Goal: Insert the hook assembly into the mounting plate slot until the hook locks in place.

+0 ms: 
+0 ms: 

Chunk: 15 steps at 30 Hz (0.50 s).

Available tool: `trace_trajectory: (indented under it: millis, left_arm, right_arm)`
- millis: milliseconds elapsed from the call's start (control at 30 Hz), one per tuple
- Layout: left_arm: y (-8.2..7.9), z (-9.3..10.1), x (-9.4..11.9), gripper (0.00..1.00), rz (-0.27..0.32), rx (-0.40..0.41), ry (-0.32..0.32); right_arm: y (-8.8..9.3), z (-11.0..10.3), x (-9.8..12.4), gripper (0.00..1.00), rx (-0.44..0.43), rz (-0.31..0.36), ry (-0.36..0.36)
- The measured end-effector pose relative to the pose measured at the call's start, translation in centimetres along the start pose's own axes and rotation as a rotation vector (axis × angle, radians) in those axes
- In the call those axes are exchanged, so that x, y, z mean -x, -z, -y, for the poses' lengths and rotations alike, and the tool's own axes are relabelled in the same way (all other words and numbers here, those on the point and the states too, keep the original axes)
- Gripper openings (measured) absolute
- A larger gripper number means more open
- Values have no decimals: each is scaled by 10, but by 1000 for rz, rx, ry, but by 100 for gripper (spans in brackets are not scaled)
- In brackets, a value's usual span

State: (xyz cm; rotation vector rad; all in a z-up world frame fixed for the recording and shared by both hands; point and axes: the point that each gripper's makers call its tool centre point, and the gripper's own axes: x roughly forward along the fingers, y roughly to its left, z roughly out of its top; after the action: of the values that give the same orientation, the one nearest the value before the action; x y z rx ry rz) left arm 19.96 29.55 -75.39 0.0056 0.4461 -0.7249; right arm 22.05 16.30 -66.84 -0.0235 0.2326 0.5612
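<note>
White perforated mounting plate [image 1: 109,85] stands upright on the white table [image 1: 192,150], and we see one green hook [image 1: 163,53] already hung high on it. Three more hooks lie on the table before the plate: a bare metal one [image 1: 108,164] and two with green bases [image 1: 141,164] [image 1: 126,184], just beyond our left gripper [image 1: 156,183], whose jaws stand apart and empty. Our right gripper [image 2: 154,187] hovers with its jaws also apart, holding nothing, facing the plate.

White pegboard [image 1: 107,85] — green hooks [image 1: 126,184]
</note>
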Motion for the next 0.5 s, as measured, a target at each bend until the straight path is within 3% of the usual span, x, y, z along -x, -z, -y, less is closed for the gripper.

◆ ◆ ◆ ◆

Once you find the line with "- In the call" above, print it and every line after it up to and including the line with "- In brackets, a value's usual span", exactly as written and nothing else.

- In the call those axes are exchanged, so that x, y, z mean -x, -z, -y, for the poses' lengths and rotations alike, and the tool's own axes are relabelled in the same way (all other words and numbers here, those on the point and the states too, keep the original axes)
- Gripper openings (measured) absolute
- A larger gripper number means more open
- Values have no decimals: each is scaled by 10, but by 1000 for rz, rx, ry, but by 100 for gripper (spans in brackets are not scaled)
- In brackets, a value's usual span

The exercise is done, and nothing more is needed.